##### Task input #####

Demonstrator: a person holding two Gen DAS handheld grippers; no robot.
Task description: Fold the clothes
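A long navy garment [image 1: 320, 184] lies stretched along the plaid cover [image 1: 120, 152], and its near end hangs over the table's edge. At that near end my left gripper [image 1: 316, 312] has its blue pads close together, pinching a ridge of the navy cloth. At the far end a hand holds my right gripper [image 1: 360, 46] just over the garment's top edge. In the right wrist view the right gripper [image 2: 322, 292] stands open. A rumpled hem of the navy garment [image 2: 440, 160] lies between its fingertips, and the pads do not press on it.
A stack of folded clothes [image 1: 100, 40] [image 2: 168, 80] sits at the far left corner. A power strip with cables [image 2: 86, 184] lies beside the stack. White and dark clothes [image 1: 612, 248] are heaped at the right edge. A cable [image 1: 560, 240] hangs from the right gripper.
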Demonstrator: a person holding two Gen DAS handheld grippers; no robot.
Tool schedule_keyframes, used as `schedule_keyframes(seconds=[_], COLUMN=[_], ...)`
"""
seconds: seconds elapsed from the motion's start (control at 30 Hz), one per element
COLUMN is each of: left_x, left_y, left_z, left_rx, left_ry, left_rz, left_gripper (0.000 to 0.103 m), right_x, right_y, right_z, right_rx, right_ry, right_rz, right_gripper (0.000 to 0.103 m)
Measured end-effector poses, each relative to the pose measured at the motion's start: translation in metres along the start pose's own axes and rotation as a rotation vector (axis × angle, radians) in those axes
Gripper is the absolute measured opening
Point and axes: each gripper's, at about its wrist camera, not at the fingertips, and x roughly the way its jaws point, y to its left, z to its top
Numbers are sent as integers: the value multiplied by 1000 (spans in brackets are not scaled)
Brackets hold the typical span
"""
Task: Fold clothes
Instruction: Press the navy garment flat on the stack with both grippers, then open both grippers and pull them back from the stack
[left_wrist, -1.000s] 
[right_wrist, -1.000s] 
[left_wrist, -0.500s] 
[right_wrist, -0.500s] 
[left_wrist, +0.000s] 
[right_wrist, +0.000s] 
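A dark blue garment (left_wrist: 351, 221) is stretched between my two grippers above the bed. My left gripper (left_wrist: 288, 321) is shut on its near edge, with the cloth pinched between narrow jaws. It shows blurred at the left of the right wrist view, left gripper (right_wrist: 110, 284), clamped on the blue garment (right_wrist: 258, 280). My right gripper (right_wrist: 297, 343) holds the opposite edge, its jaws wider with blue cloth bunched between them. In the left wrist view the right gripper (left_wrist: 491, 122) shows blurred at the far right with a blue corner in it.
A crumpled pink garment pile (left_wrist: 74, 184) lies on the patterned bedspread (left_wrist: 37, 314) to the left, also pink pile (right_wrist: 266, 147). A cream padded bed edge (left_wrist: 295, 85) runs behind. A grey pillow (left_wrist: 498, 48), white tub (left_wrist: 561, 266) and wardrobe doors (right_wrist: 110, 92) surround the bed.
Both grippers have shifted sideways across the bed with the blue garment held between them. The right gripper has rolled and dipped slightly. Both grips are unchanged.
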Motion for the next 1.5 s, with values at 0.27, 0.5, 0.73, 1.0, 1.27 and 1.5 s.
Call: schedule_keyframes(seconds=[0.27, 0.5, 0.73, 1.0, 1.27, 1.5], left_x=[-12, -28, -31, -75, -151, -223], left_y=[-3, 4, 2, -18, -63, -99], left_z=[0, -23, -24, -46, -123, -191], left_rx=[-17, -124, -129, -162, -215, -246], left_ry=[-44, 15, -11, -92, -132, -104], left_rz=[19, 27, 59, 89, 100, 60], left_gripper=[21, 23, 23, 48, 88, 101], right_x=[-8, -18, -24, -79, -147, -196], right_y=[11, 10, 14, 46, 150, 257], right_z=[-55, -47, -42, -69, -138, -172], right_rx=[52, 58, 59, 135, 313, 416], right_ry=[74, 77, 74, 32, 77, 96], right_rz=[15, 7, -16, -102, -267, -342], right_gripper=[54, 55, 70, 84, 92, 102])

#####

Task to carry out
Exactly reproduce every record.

Reply to the task
Demonstrator: a person holding two Gen DAS handheld grippers; no robot.
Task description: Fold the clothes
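A long navy garment [image 1: 320, 184] lies stretched along the plaid cover [image 1: 120, 152], and its near end hangs over the table's edge. At that near end my left gripper [image 1: 316, 312] has its blue pads close together, pinching a ridge of the navy cloth. At the far end a hand holds my right gripper [image 1: 360, 46] just over the garment's top edge. In the right wrist view the right gripper [image 2: 322, 292] stands open. A rumpled hem of the navy garment [image 2: 440, 160] lies between its fingertips, and the pads do not press on it.
A stack of folded clothes [image 1: 100, 40] [image 2: 168, 80] sits at the far left corner. A power strip with cables [image 2: 86, 184] lies beside the stack. White and dark clothes [image 1: 612, 248] are heaped at the right edge. A cable [image 1: 560, 240] hangs from the right gripper.
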Demonstrator: a person holding two Gen DAS handheld grippers; no robot.
Tool schedule_keyframes, used as `schedule_keyframes(seconds=[_], COLUMN=[_], ...)`
"""
seconds: seconds elapsed from the motion's start (control at 30 Hz), one per element
COLUMN is each of: left_x, left_y, left_z, left_rx, left_ry, left_rz, left_gripper (0.000 to 0.103 m), right_x, right_y, right_z, right_rx, right_ry, right_rz, right_gripper (0.000 to 0.103 m)
Measured end-effector poses, each relative to the pose measured at the motion's start: translation in metres along the start pose's own axes and rotation as a rotation vector (axis × angle, radians) in those axes
Gripper is the absolute measured opening
Point and axes: each gripper's, at about its wrist camera, not at the fingertips, and x roughly the way its jaws point, y to its left, z to its top
Numbers are sent as integers: the value multiplied by 1000 (spans in brackets are not scaled)
Brackets hold the typical span
"""
Task: Fold clothes
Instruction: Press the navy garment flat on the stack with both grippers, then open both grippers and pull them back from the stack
[left_wrist, -1.000s] 
[right_wrist, -1.000s] 
[left_wrist, -0.500s] 
[right_wrist, -0.500s] 
[left_wrist, +0.000s] 
[right_wrist, +0.000s] 
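A dark blue garment (left_wrist: 351, 221) is stretched between my two grippers above the bed. My left gripper (left_wrist: 288, 321) is shut on its near edge, with the cloth pinched between narrow jaws. It shows blurred at the left of the right wrist view, left gripper (right_wrist: 110, 284), clamped on the blue garment (right_wrist: 258, 280). My right gripper (right_wrist: 297, 343) holds the opposite edge, its jaws wider with blue cloth bunched between them. In the left wrist view the right gripper (left_wrist: 491, 122) shows blurred at the far right with a blue corner in it.
A crumpled pink garment pile (left_wrist: 74, 184) lies on the patterned bedspread (left_wrist: 37, 314) to the left, also pink pile (right_wrist: 266, 147). A cream padded bed edge (left_wrist: 295, 85) runs behind. A grey pillow (left_wrist: 498, 48), white tub (left_wrist: 561, 266) and wardrobe doors (right_wrist: 110, 92) surround the bed.
Both grippers have shifted sideways across the bed with the blue garment held between them. The right gripper has rolled and dipped slightly. Both grips are unchanged.
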Motion for the next 1.5 s, with values at 0.27, 0.5, 0.73, 1.0, 1.27 and 1.5 s.
Call: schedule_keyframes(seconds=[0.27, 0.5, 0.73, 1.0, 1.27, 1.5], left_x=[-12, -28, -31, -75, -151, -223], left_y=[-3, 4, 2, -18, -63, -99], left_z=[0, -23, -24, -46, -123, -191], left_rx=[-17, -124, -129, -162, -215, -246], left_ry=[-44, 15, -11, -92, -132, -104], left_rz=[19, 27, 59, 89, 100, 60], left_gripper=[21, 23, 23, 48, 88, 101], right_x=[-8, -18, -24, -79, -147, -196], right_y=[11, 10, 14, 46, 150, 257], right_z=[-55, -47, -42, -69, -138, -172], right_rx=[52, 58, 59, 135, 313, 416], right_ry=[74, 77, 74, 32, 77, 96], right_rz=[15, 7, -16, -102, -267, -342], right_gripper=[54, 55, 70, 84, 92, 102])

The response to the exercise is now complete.